It took a moment for me to remember and then it came to me like a distant memory.

“He told me to look for this scarf,” Dorothy went on, and I was startled. I had just begun to believe my visions might be true, and this material proof of them shocked me into silence. I told myself it was just a scarf, but the sight of it raised a strange and frightening conviction within me.

Dorothy didn’t lift her gaze from it; she twisted a loose, crinkled strand of yarn about her finger. “When Everett died, so soon after Johnny, I couldn’t bear to go into the schoolroom. I just locked the door and walked away. I kept thinking I’d go there someday, but I never did, and then I got to be so old and feeble—such an old woman. Ah, well, you see how impossible it would be now.”

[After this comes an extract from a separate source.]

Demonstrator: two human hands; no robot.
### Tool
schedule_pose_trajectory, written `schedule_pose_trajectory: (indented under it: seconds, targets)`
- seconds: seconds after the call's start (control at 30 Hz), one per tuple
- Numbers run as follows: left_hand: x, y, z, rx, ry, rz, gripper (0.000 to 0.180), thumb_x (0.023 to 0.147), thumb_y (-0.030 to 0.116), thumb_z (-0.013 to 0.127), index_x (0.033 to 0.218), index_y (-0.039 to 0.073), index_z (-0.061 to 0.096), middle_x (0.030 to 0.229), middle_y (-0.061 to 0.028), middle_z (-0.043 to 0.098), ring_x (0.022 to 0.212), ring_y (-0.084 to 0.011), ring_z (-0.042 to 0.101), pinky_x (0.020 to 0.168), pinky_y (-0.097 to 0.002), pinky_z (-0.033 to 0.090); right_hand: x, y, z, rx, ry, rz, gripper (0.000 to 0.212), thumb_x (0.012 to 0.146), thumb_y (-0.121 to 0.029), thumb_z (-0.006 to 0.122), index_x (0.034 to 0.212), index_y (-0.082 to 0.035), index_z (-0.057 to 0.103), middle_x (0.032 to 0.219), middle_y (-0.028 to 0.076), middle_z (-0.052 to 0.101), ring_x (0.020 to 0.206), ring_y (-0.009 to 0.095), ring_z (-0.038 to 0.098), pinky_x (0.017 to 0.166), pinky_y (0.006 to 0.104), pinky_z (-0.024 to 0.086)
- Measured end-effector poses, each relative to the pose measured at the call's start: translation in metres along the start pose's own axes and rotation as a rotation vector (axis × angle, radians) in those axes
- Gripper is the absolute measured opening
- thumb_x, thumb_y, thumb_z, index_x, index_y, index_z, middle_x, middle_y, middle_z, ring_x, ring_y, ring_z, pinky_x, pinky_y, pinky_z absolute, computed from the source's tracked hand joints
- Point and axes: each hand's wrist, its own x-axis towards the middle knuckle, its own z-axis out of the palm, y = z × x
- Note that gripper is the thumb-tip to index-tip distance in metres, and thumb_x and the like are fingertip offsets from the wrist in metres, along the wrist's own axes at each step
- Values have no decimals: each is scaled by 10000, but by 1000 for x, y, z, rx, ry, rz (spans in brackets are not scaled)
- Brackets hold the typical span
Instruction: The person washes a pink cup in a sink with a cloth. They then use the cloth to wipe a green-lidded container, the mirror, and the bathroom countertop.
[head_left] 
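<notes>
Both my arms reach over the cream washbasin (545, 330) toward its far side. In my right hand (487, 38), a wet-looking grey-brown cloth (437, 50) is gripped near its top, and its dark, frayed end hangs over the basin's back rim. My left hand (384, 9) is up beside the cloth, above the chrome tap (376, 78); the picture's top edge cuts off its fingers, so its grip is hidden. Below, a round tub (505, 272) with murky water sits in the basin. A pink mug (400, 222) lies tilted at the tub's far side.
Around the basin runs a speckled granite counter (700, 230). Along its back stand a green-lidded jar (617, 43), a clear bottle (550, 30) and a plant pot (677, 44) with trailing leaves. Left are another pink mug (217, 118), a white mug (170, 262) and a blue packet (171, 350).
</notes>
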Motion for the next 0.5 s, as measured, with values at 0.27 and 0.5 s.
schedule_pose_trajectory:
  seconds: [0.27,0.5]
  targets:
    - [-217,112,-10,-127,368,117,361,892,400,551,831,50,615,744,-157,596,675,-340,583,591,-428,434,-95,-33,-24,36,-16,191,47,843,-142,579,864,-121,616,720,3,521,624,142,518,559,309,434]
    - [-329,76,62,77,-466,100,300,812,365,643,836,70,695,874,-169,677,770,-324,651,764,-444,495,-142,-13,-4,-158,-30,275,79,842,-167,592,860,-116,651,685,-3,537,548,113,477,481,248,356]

She sighed. I said nothing, waiting.

“I made Johnny this scarf. I wasn’t much of a knitter, and he never liked it. Too itchy, he used to say. But I made him wear it, and then one day, he said he lost it. Oh, I was so angry with him. I’d taken such trouble with it too—look here, see these tassels?” She held it out to me. “Took me all day to knot the dratted things, and then I didn’t do it right, so the damn thing kept coming apart. But I was determined that he wear it. I repaired and repaired it. Stupid, isn’t it? I could’ve bought a hundred cashmere ones, and he would’ve liked them better.”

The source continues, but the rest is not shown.